I have a simple way of judging whether a movie is "good" or not.   For me, a perfect movie is one that I experience totally in the moment.  From the moment the lights go down in the movie theater until the moment the closing credits start to roll I will forget I'm in a movie theater and I will inhabit the world that is created on the screen for me.  I completely suspend disbelief.

Of course no movie is perfect.  There is always a moment in every movie (or two or five or fifty moments) when I am pulled out of the story and I remember I'm in a movie theater watching a man-made creation.  Sometimes it's because a camera shot is TOO good and I'm reminded it is a camera shot.  More often it is because of a lapse in continuity or a problem with characterization or inappropriate soundtrack or some other event that arose out of a choice the filmmakers made.  The moment I start to wonder why the creators made that choice (even if I think it is a brilliant choice) I'm pulled out of the movie and it becomes a little less perfect for me.  For me, the structure of a movie needs to be invisible and I should only notice it after the movie is over and I start to think about why I liked it.

I walk into every movie believing that it could be the perfect movie experience.  For me, movies are like math tests.  Everybody has a perfect score in that single moment before the teacher says, pick up your pencil and turn over your test.  Then ... the points start to come off.  And my red pencil is ruthless. In the end, most movies that I see end up having what would be an average grade if I were grading them.

Novels are different for me.  I assume that every novel I pick up is average.  There isn't anything wrong with average.  You can say nice things about average. So I often say nice things about novels that I don't think are particularly special.  I try to find something good about them, I try not to be too harsh in pointing out the things that I think didn't work. 

But the way I experience a novel is exactly the opposite of how I experience a movie.  I am always aware that a novel is a man-made creation and some of my favorite novels have found me talking to the author (sometimes aloud) as I read.  Complimenting or berating her.

So, if I were grading a novel, I would start with the idea that the novel is average and I would look for ways that it deviates from average in either good or bad ways.  As I read a novel I'm looking  for structural elements that I like, that make me think "ah that's where you are going, very clever to have set it up this way". 

This can work a couple of ways for me.  Sometimes I'm entranced by structural elements as I read.  I'm enjoying the story but at the same time I'm enjoying the structure.  I stop to re-read sentences, I go back to the start of chapters to see how the author has managed to trick me.  That's fun.  In the best novels (at least my definition of the best novels) my reading might evolve this way but I am also aware that I'm going to have to re-read the novel.  That the structure is being revealed to me in such a fashion that the beauty of the whole structure will only be revealed when the novel is finished.  And at that point I'll have to go back and re-read to see how the author did that.

If I don't notice structural elements while I read it's usually a sign that at the end I'm going to classify the novel as just average.  This doesn't mean that I don't enjoy the plot or like the characters, I just don't like them enough to classify the novel as above average.  (I read so many novels that "average" is a pretty wide category, sort of like a Bell curve). 

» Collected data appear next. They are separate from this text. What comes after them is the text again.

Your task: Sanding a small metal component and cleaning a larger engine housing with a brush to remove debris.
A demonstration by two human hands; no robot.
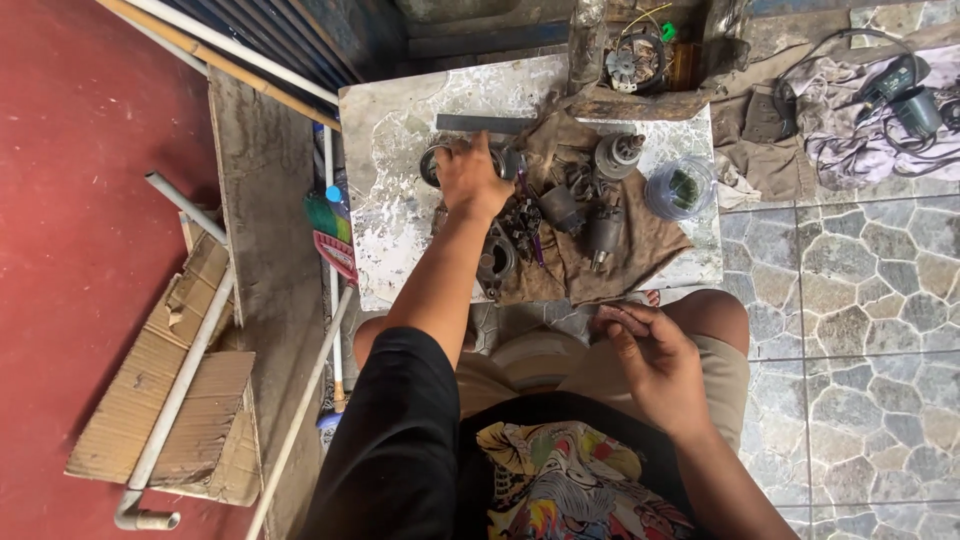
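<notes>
Clear round tub [679,187] on brown cloth [640,240]

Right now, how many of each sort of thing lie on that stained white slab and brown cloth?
Grey cylindrical motor parts: 3
Flat dark metal bar: 1
Clear round plastic tub: 1
Round metal housing under the left hand: 1
Total: 6, leaving out the small tangled bits, which I cannot count.

Table [400,200]: white, mottled with grey stains. Cloth [650,240]: brown, grimy. Motor parts [605,235]: dark grey metal. Floor tiles [860,300]: grey-beige stone pattern. Left floor [80,200]: red. Cardboard [170,400]: tan, ribbed. Sleeve [390,450]: black. Shirt print [560,480]: multicoloured.
</notes>
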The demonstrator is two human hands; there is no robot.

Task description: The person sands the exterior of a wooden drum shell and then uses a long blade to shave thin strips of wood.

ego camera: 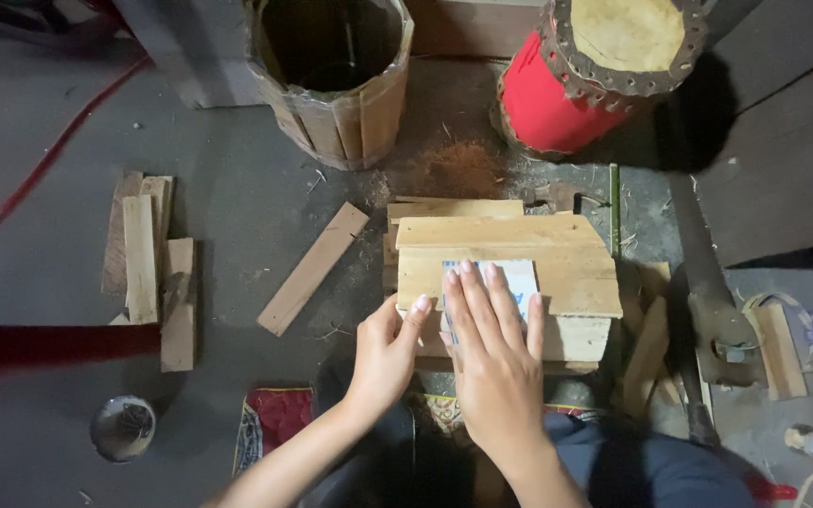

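On the stack of wooden slats (510, 259) in the middle of the floor (39, 273), I see my right hand (493, 339) lying open and flat, pressing a white-and-blue sheet (519, 282) onto the top slat. My left hand (390, 353) curls around the stack's near left edge. Left of the stack lies a loose slat (312, 268); beyond it stand a wooden barrel (336, 80) and a red drum (595, 71).

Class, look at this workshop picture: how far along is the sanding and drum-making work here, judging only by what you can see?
Done, apparently: a red drum with its skin on. In hand: the right hand presses a white sheet, possibly sandpaper, flat on the wooden slat topping a stack, while the left hand steadies the edge. Left: a slatted shell stands open, and loose slats lie unused.
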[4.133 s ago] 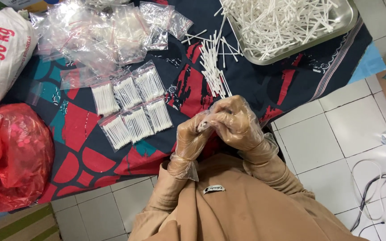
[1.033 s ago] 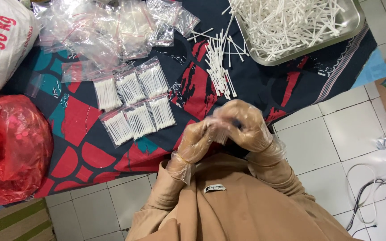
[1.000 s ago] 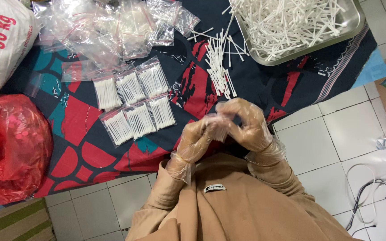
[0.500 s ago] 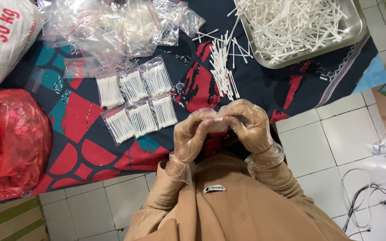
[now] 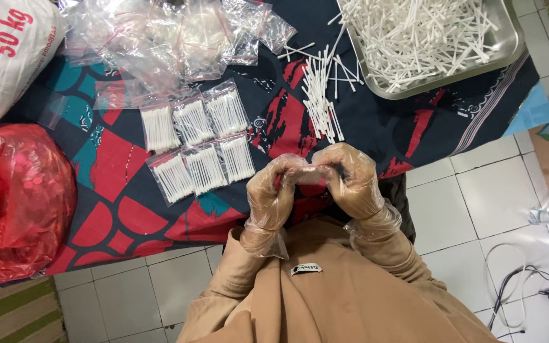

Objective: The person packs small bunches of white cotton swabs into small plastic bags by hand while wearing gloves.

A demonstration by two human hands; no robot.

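Observation:
My left hand [image 5: 273,197] and my right hand [image 5: 351,181], both in thin clear plastic gloves, meet close to my chest and pinch a small clear plastic bag [image 5: 312,173] between them. What is inside the bag is hidden by my fingers. Just beyond my hands, a loose bundle of white cotton swabs [image 5: 320,101] lies on the patterned cloth [image 5: 115,159]. To the left, several filled small bags of swabs [image 5: 198,143] lie in two rows.
A metal tray [image 5: 509,47] heaped with white swabs stands at the back right. A pile of empty clear bags [image 5: 166,38] lies at the back. A white sack [image 5: 4,60] and a red plastic bag [image 5: 17,197] sit left. Cables [image 5: 528,279] lie on the tiled floor at right.
My hands stay together at the small bag, shifting only slightly as the fingers work it. A sixth filled bag lies in the rows compared with the oldest frame.

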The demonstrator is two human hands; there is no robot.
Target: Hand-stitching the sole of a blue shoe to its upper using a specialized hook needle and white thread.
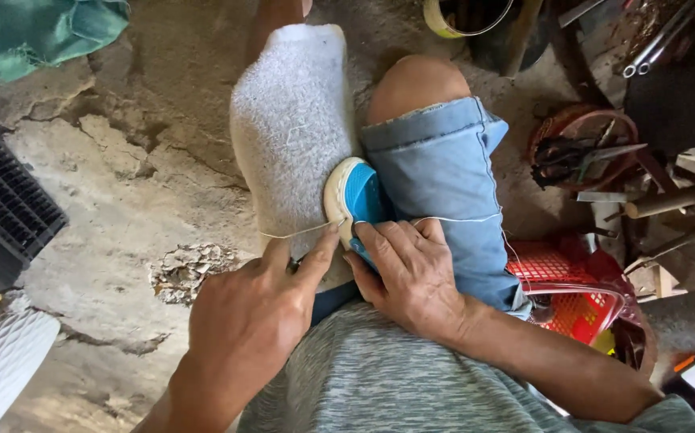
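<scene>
Pinching a taut white thread (299, 231) between the fingers of our left hand (243, 321), we drew it outward from the blue shoe (357, 200). Our right hand (412, 273) clamped that shoe against the denim-clad knee (436, 160), fingers closed over its sole; stitching seemed midway, wanting steady tension.

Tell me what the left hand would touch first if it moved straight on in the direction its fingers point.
The left hand points up and slightly right; its fingers would probably first meet the taut white thread, then the white-soled blue shoe. Depth is unclear.
</scene>
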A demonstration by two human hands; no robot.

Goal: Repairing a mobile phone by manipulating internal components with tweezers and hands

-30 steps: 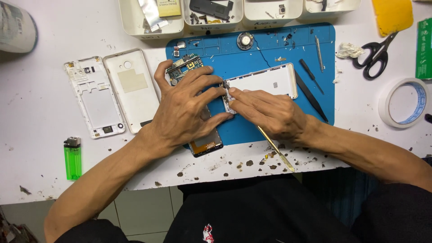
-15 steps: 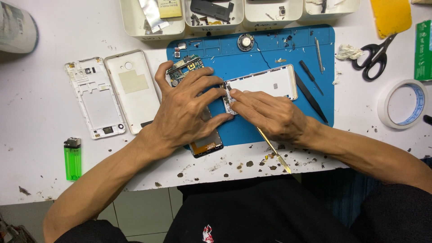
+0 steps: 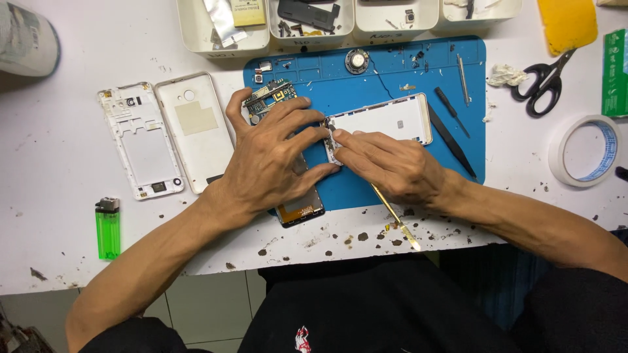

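Centre frame, blue mat: left hand spread flat over dismantled phone; right hand pinches white frame end. Risk: slipped fingertips could crack frame, tear cable.

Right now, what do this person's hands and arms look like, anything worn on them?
Both arms are bare from the hands to past the elbows: no sleeves reach into view. The left hand and the right hand wear no gloves, and no ring, watch or wristband shows on either. The nails are short and unpainted. Below the arms the person wears dark clothing with a small red and white emblem.
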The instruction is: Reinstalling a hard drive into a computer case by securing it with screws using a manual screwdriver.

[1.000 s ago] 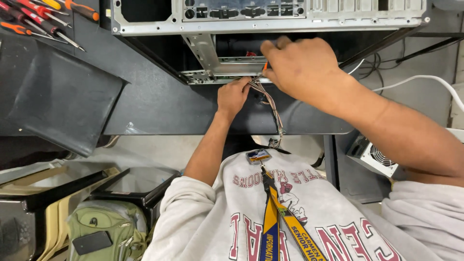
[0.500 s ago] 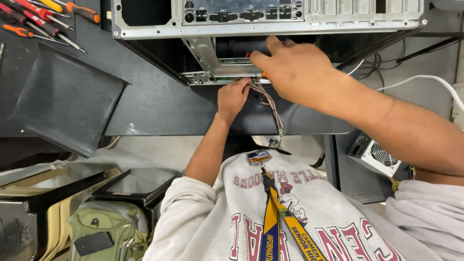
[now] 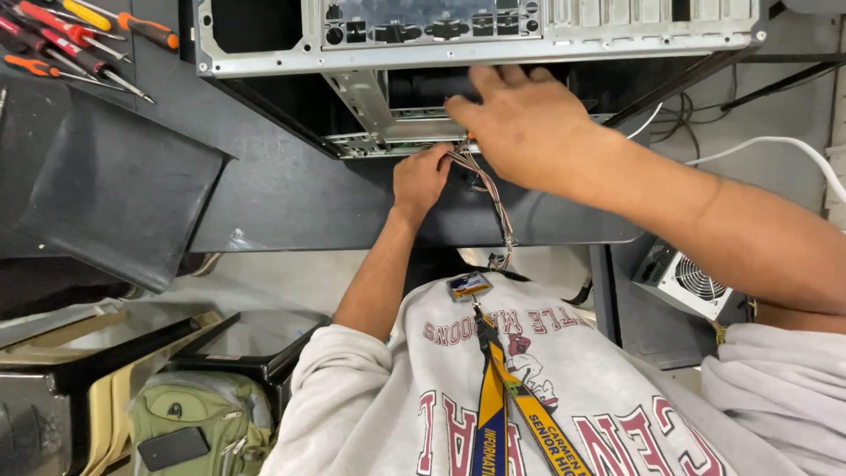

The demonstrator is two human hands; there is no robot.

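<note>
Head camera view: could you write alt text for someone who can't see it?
Looking down, a person's two hands reach into an open metal computer case on a dark table: the left hand touches a bundle of thin wires, the right hand reaches just above it. Screwdrivers lie at the table's far left, and a green bag sits on the floor.

Pretty even, soft overhead light, no harsh glare. Deep shadow inside the open computer case (image 3: 476, 97). Right hand (image 3: 520, 123) slightly motion-blurred; mild wide-angle stretch toward corners.
</note>
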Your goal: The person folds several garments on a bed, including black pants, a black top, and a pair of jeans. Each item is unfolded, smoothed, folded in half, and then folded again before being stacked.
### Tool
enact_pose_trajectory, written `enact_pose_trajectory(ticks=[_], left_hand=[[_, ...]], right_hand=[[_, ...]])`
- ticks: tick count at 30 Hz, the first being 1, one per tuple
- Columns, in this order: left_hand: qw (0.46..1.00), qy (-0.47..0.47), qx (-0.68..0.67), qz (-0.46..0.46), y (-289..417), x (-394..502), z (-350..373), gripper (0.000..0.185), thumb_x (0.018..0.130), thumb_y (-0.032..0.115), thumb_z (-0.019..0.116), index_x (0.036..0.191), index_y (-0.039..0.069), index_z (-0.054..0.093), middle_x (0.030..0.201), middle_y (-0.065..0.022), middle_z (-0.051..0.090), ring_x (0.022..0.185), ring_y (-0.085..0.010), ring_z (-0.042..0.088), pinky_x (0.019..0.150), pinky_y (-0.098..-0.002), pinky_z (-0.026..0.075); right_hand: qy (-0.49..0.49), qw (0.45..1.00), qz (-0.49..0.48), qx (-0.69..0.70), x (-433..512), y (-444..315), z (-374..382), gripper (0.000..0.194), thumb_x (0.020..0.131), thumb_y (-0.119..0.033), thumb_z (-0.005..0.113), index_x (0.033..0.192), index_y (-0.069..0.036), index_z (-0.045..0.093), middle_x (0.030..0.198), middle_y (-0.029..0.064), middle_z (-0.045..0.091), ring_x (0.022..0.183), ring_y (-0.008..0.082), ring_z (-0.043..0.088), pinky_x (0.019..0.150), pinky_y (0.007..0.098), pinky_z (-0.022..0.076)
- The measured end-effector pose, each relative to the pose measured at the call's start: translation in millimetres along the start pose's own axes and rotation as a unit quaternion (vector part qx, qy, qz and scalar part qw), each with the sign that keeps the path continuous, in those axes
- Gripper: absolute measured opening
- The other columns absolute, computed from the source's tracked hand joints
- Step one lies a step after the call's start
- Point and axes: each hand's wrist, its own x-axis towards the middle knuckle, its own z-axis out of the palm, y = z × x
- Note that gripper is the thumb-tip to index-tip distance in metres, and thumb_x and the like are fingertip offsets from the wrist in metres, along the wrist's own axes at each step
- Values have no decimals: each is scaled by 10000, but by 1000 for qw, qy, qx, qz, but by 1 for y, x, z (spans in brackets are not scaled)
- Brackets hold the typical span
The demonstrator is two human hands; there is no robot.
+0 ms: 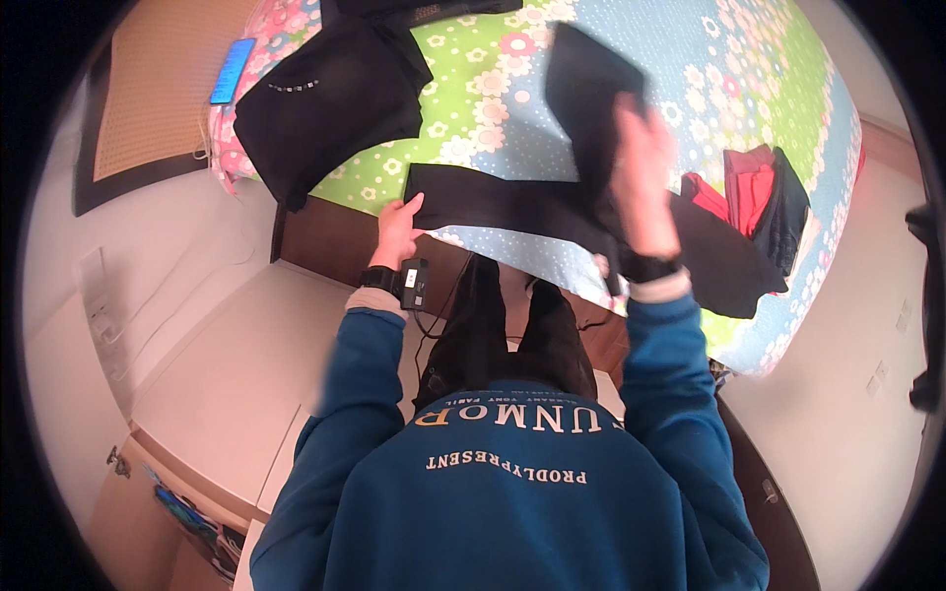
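Note:
A black garment (517, 201) is spread along the near edge of the bed, partly hanging over it. At its left end, my left hand (399, 230) pinches a corner of the cloth between thumb and fingers. Blurred by motion, my right hand (644, 173) grips a narrow part of the same garment, which reaches up across the bedsheet. The wide right part of the garment lies beyond my right wrist. A second black garment (332, 103), with a row of small light marks, lies at the upper left of the bed.
The bed has a flowered green, blue and pink sheet (465, 74). Folded red and dark clothes (754, 196) lie on the right, and more black cloth (429, 10) at the far side. A blue-screened phone (233, 72) is at the left edge. A pale cabinet top (222, 377) stands left.

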Motion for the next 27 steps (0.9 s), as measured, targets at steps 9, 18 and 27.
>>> enact_pose_trajectory(ticks=[9, 18, 27], left_hand=[[933, -138, 296, 149, 37, 23, 19, 304, 790, 154, 721, 979, -67, 632, 936, -121, 674, 839, -191, 628, 742, -312, 488], [860, -223, 240, 391, 99, -33, 21, 153, 808, -67, 512, 846, -3, 645, 1013, -37, 604, 1001, -147, 545, 950, -274, 384], [475, -113, 642, 591, 79, 25, -33, 224, 688, -47, 579, 770, 124, 698, 1319, -151, 528, 1258, -361, 443, 1001, -430, 376]], right_hand=[[231, 936, -134, 231, -60, -95, -198, 352, 983, -187, 523, 1259, 31, 520, 1247, 140, 585, 1124, 227, 567, 999, 353, 432], [427, 844, -312, 89, -106, -198, -308, 431, 1029, -260, 361, 1285, 64, 485, 1348, 211, 490, 1258, 355, 447, 1110, 460, 316], [163, 906, -159, -357, -115, -100, -180, 472, 760, -85, 640, 1223, -24, 572, 1072, 140, 621, 979, 295, 584, 848, 389, 476]])
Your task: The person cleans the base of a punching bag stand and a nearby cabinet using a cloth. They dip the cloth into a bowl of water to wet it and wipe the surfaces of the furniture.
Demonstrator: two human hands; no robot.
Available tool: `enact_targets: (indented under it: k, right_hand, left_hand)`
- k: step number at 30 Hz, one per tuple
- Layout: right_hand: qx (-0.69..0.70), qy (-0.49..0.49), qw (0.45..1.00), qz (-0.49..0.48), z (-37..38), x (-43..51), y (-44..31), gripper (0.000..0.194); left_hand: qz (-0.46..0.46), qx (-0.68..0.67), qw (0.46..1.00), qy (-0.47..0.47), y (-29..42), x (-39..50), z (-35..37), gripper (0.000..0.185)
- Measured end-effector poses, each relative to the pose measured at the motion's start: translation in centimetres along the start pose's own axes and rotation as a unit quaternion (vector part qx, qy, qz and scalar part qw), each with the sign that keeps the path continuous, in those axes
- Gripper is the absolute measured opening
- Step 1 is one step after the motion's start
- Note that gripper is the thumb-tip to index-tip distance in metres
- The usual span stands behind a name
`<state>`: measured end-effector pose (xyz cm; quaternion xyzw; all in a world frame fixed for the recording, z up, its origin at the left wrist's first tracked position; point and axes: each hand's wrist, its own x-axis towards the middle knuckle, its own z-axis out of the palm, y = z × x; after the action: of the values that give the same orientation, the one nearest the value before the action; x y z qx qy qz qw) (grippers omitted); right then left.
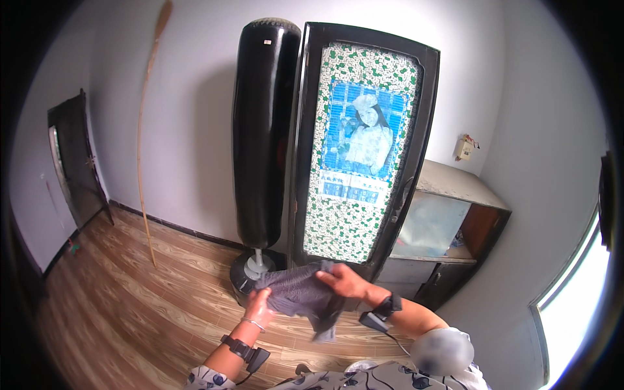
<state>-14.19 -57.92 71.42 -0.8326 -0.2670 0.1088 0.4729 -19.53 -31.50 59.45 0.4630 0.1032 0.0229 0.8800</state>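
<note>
A dark purple-grey cloth (304, 290) is stretched between my two hands, its loose end hanging below. My left hand (258, 308) pinches its left edge, thumb on top. With my right hand (345, 282) I grip the upper right part, the thumb lying over the fabric. Just beyond the cloth stands a wardrobe door (298, 195) in a dark frame, its panel covered with green-and-white patterned sheet and a poster (368, 134). Left of the door rises a glossy black free-standing punching bag (261, 136) on a round base (243, 273).
A long-handled broom (141, 146) leans on the left wall. At right sits a low cabinet (458, 187) with a dusty top, below a wall switch box (464, 149). A window (570, 312) is at far right, a dark door (78, 161) at far left. Wood-patterned flooring (161, 302) lies below.
</note>
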Motion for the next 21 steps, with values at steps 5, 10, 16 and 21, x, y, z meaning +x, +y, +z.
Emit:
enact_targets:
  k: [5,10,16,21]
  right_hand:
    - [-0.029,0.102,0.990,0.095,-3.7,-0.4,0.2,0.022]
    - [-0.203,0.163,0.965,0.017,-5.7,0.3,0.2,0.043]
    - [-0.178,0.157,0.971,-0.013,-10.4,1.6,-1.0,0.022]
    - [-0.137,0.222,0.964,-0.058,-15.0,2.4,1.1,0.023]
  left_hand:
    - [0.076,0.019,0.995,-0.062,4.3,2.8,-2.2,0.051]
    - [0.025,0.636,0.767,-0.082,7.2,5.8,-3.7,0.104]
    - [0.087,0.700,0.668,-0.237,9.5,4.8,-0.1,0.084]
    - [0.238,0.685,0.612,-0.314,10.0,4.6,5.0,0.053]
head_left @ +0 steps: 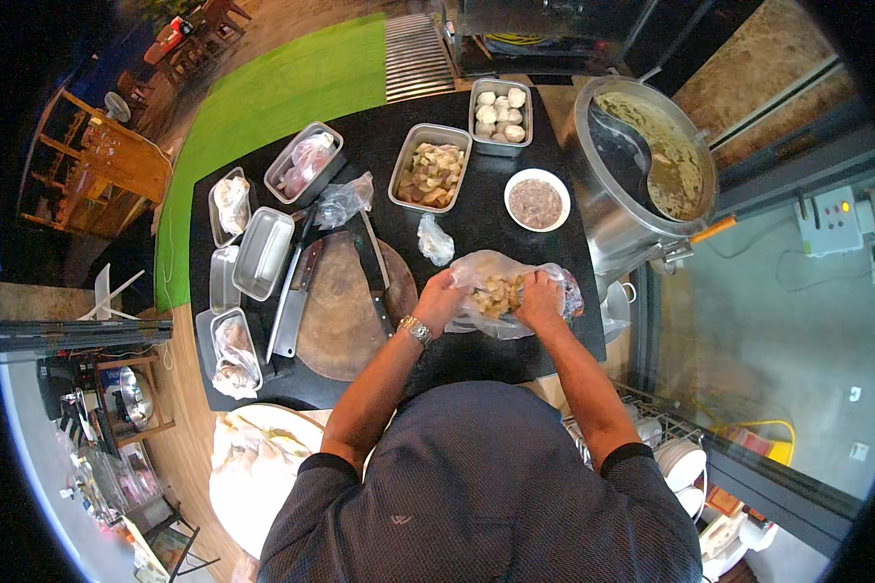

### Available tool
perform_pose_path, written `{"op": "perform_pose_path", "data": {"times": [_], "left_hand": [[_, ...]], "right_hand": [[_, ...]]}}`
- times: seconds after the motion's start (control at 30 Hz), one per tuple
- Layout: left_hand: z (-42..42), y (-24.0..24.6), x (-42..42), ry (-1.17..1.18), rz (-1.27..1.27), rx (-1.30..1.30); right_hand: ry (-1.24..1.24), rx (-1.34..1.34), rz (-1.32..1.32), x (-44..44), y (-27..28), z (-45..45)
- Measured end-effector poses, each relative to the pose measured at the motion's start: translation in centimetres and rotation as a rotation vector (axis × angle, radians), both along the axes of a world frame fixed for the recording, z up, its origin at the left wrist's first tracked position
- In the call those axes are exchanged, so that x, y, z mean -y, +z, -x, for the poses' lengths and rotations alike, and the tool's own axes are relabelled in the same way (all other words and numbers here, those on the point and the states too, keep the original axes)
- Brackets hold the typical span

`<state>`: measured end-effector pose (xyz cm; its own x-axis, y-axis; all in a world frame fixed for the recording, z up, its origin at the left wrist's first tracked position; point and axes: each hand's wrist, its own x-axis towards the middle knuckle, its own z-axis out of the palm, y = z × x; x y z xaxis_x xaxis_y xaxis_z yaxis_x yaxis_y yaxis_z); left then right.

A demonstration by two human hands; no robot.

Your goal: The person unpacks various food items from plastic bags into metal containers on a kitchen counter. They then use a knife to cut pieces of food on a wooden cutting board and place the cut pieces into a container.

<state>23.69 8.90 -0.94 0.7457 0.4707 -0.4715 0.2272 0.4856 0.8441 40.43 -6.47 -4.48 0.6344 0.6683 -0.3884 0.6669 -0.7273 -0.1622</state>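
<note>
A clear plastic bag (474, 271) lies spread at the right front of the black table, with pale brown chopped pieces of food (497, 296) inside. My left hand (437, 297), below a metal wristwatch, grips the bag's left side. On the other side, my right hand (541, 297) holds the bag close against the pieces, its fingertips partly hidden by folds. Just beyond the bag sits a small knotted plastic bag (435, 240). Farther back stand a steel pan of similar chopped pieces (430, 175) and a white bowl of greyish minced food (537, 201).
Left of my hands, a cleaver (286, 324) and another knife (370, 255) lie on a round wooden chopping board (339, 313). Steel pans (264, 251) line the table's left; one at the back holds white balls (502, 115). A large divided stockpot (605, 240) with liquid stands right.
</note>
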Motion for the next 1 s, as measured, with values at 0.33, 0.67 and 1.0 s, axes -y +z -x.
{"op": "perform_pose_path", "data": {"times": [0.33, 0.67, 1.0], "left_hand": [[1.0, -1.3, -1.8, -0.084, -0.682, -0.442], [1.6, -1.2, -2.5, -0.076, -0.513, -0.502], [0.7, -0.4, -1.3, 0.055, -0.046, -0.332]], "right_hand": [[-0.034, -0.080, -0.194, 0.4, 0.5, -0.1], [0.182, -0.238, -0.446, 0.3, 0.5, 2.7], [0.465, -0.303, -0.380, -6.1, -1.3, 7.1]]}}
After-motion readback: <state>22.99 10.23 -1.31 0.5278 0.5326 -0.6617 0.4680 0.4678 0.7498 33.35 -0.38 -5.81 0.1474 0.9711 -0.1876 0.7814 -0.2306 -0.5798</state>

Let me be clear, I don't think there's anything wrong with this.  I don't think "C" is a sign of failure.  It's a sign that a book is just fine, it's not bad, there's nothing particularly wrong with it but it just didn't grab me and make me want to re-read any part of it.  Just as I don't think there's anything particularly wrong with a movie that's average, I just won't want to see it again.

I have no idea if my way of looking at movies and novels is common or uncommon.  It's just the way I do it.